#### What is expected
Down to the last line, repeat the data below exactly.

*** Source data ***

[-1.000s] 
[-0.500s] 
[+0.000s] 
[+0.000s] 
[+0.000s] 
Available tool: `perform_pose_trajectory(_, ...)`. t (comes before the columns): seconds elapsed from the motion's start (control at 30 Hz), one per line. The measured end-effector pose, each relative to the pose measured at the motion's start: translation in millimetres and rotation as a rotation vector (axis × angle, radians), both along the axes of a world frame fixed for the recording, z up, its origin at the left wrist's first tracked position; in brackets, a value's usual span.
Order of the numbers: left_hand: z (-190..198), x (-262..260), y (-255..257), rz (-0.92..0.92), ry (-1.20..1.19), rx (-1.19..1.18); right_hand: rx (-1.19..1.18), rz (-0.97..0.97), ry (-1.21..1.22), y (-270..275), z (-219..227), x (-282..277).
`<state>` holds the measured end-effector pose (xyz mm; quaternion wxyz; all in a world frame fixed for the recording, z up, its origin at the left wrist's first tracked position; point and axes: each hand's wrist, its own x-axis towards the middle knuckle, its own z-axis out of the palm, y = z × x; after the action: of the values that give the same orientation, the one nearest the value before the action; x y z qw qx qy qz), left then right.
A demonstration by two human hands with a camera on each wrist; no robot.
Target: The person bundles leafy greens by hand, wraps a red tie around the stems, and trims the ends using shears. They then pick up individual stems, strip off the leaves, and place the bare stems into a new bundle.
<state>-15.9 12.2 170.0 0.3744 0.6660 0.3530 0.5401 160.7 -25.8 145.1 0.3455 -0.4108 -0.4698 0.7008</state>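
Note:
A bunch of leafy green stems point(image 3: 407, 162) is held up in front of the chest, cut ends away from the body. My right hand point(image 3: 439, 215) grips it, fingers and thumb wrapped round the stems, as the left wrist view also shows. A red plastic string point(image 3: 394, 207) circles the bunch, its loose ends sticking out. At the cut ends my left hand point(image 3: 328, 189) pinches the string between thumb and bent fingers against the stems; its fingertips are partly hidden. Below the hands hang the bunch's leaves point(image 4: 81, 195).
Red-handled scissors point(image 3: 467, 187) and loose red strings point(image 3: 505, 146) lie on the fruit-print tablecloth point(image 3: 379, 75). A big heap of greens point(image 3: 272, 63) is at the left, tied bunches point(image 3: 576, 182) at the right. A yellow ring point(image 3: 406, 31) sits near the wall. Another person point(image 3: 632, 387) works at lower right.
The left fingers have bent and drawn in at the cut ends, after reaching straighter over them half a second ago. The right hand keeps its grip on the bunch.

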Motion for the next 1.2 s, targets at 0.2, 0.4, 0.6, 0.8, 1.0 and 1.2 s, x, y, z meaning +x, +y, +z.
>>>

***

#### Task answer
[-1.000s] 
[-0.500s] 
[+0.000s] 
[+0.000s] 
[+0.000s] 
Available tool: `perform_pose_trajectory(_, ...)`. t (comes before the columns): seconds elapsed from the motion's start (control at 30 Hz), one per line. The measured end-effector pose, each relative to the pose measured at the motion's start: translation in millimetres and rotation as a rotation vector (axis × angle, radians), both along the axes of a world frame fixed for the recording, z up, its origin at the left wrist's first tracked position; in brackets, a value's usual span.
Order of the numbers: left_hand: z (-190..198), x (-262..260), y (-255..257), rz (-0.92..0.92), ry (-1.20..1.19), rx (-1.19..1.18); right_hand: rx (-1.19..1.18), rz (-0.97..0.97), ry (-1.21..1.22), y (-270..275), z (-219..227), x (-282..277).
`<state>` holds the measured end-effector pose (xyz mm; quaternion wxyz; all in a world frame fixed for the recording, z up, its origin at the left wrist's first tracked position; point and axes: each hand's wrist, its own x-axis towards the middle knuckle, its own z-axis out of the palm, y = z × x; after the action: of the values that give the same orientation, the one nearest the value before the action; x y z qw qx qy qz), left then right.
A demonstration by two human hands with a camera on each wrist; no robot.
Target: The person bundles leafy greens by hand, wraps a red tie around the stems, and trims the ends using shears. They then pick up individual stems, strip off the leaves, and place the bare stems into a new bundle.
<state>-15.9 12.2 170.0 0.3744 0.6660 0.3530 0.5401 160.7 -25.8 145.1 0.3455 -0.4108 -0.4698 0.7008</state>
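Note:
A bunch of leafy green stems point(image 3: 407, 162) is held up in front of the chest, cut ends away from the body. My right hand point(image 3: 439, 215) grips it, fingers and thumb wrapped round the stems, as the left wrist view also shows. A red plastic string point(image 3: 394, 207) circles the bunch, its loose ends sticking out. At the cut ends my left hand point(image 3: 328, 189) pinches the string between thumb and bent fingers against the stems; its fingertips are partly hidden. Below the hands hang the bunch's leaves point(image 4: 81, 195).
Red-handled scissors point(image 3: 467, 187) and loose red strings point(image 3: 505, 146) lie on the fruit-print tablecloth point(image 3: 379, 75). A big heap of greens point(image 3: 272, 63) is at the left, tied bunches point(image 3: 576, 182) at the right. A yellow ring point(image 3: 406, 31) sits near the wall. Another person point(image 3: 632, 387) works at lower right.
The left fingers have bent and drawn in at the cut ends, after reaching straighter over them half a second ago. The right hand keeps its grip on the bunch.
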
Motion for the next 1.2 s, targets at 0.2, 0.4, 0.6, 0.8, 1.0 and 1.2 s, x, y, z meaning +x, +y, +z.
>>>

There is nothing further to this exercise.